Diese Initiative ist ein neuer Baustein eines auf mehrere Jahre angelegten Projektes mit dem Ziel, ein globales Zertifizierungssystem für anerkannte nachhaltige Karten einzuführen. Die Initiative baut auf dem Greener Payments Partnership (GPP) auf, das von Mastercard und den Kartenherstellern Gemalto, Giesecke + Devrient und Idemia im Jahr 2018 gegründet wurde, um bewährte umweltfreundliche Verfahren zu etablieren und die Erstverwendung von PVC-Kunststoffen bei der Kartenherstellung zu reduzieren.

Das Mastercard Global Digital Security Lab in Großbritannien investiert hierfür in eine Technologie, die die Materialzusammensetzung einer Karte analysiert, um diese unter Berücksichtigung von Umweltansprüchen im Namen der Branche zu bewerten. So sollen sich Kunden darauf verlassen können, dass jede Mastercard, die sie herausgeben, aus nachhaltigen Materialien besteht und unabhängig überprüft wurde. Zusätzlich investiert das Digital Security Lab in wissenschaftliche Forschung im Zusammenhang mit umweltfreundlichen Methoden zur Wiederverwendung von vorhandenen Plastikkarten.

Solche Ansätze sind ohne jede Frage lobenswert. Gerade weil man nicht davon wird ausgehen dürfen, dass sich Verbraucher des Kartenmaterials als Rohstoff bewusst sind und die Karten entsprechend entsorgen, sollte das Produkt Karte so umweltfreundlich wie möglich hergestellt werden.
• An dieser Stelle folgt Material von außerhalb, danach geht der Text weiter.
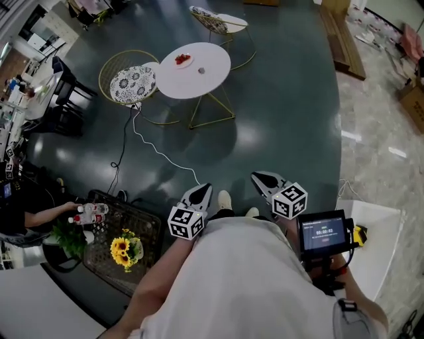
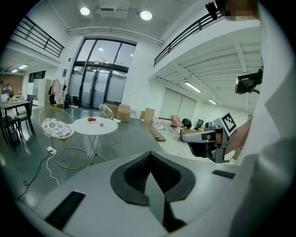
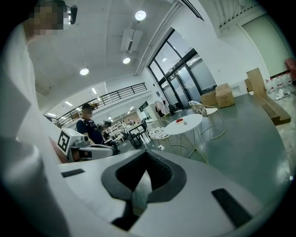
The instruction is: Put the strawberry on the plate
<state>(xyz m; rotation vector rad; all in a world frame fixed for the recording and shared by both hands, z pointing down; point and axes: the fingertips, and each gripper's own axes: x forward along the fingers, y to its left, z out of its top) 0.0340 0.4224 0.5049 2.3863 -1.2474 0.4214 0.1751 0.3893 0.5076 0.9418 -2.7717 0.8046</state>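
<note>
Far ahead stands a round white table (image 1: 199, 73). On it a small plate (image 1: 183, 60) carries red strawberries. A single small reddish strawberry (image 1: 201, 69) lies on the tabletop just right of the plate. The same table (image 2: 95, 127), plate (image 2: 91, 120) and loose strawberry (image 2: 101, 124) show small in the left gripper view. The right gripper view has the table (image 3: 187, 125) and plate (image 3: 179, 121) too. My left gripper (image 1: 199, 193) and right gripper (image 1: 264, 178) are held close to the person's body, both shut and empty, several steps from the table.
A gold wire chair with a patterned cushion (image 1: 131, 85) stands left of the table, another chair (image 1: 213, 20) behind it. A white cable (image 1: 159, 153) runs across the dark floor. At near left is a black mesh table (image 1: 147, 222) with sunflowers (image 1: 124, 250) and bottles (image 1: 89, 213).
</note>
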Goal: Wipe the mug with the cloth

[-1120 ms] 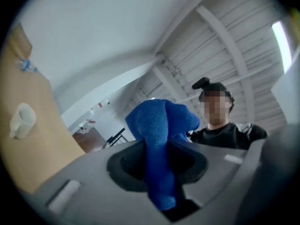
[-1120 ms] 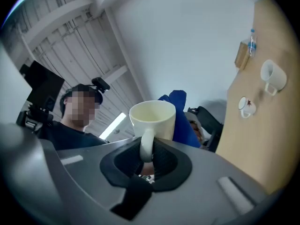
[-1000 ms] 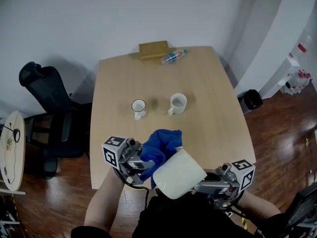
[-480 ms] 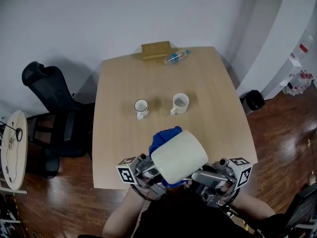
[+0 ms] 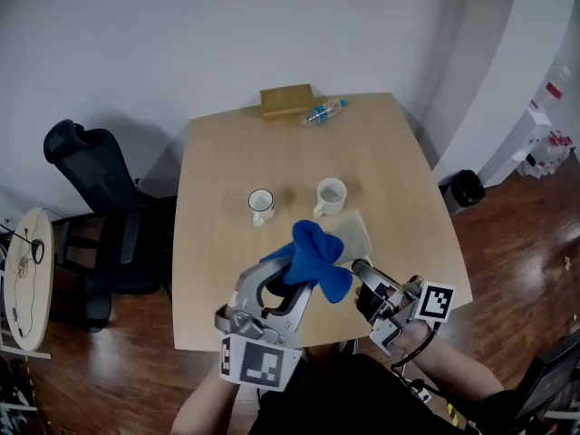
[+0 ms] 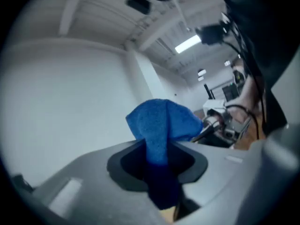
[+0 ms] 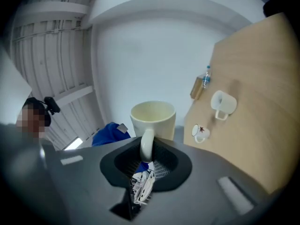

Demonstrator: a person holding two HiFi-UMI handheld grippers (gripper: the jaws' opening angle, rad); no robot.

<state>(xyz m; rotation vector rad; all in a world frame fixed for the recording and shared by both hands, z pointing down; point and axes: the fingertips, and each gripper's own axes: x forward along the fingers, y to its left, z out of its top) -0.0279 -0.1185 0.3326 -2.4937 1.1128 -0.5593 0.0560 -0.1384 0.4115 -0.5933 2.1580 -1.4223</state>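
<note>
The jaws of the left gripper are clamped on a fold of the blue cloth, and those of the right gripper are closed on the handle of the cream mug. Within the last second the mug has been carried down and away over the desk, while the left gripper has been rolled over and the cloth drawn off the mug. A wiping pass is judged finished or paused, fresh contact being needed for more.
</note>
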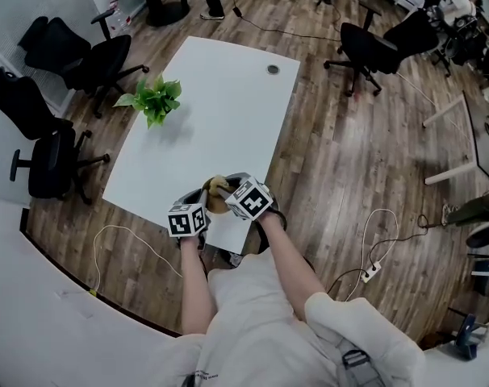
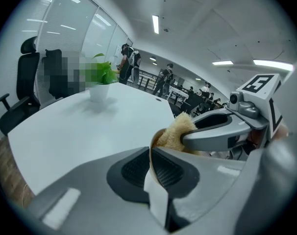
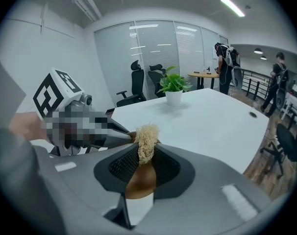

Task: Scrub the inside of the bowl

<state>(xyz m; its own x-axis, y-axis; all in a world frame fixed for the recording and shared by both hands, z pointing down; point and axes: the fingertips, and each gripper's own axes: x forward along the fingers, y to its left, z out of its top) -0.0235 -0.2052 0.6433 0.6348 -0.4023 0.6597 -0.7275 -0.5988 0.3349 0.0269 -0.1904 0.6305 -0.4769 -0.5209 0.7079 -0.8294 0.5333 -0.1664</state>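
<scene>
Closest in, the left tongs are clamped narrow on the thin rim of a brown bowl, holding it on edge. The right tongs are pinched tight on a straw-coloured scrubber, which is pressed into the bowl's mouth.

The scrubbing looks to be under way, since tool and bowl are together and both are gripped. How much of the inside has been covered, or how clean it is, cannot be judged.

The left gripper view shows the rim grip and the scrubber against the bowl's pale inner wall, with a jaw of the right tongs beside it. The right gripper view shows the grip on the scrubber and the bowl's brown outer side under it. Only the head view places all this, at the near edge of a white worktop, just in front of the person's body. Whether the bowl rests on the worktop is unclear.

Farther along the worktop stands a potted plant. Beyond it are black chairs, and people stand in the distance.
</scene>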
Und wenn Organisationen wie Mastercard und Visa vorangehen, dürfte der Trend zu umweltverträglicheren Karten mit der Zeit auch auf die - im Vergleich zu Zahlungskarten noch deutlich umfangreichere - Flut an Kunden-, Mitgliedsoder Gutscheinkarten übergreifen, bei denen der Hebel in Sachen Nachhaltigkeit noch deutlich größer sein dürfte.

Ein bisschen schade ist es nur, dass diese Entwicklung erst jetzt einsetzt, da die physische Karte ihren Zenith bereits wieder überschritten zu haben scheint. Zu spät ist es deshalb noch lange nicht. Denn trotz des Trends zur Digitalisierung von immer mehr Services dürfte die Plastikkarte der Menschheit noch eine ganze Weile erhalten bleiben. Red.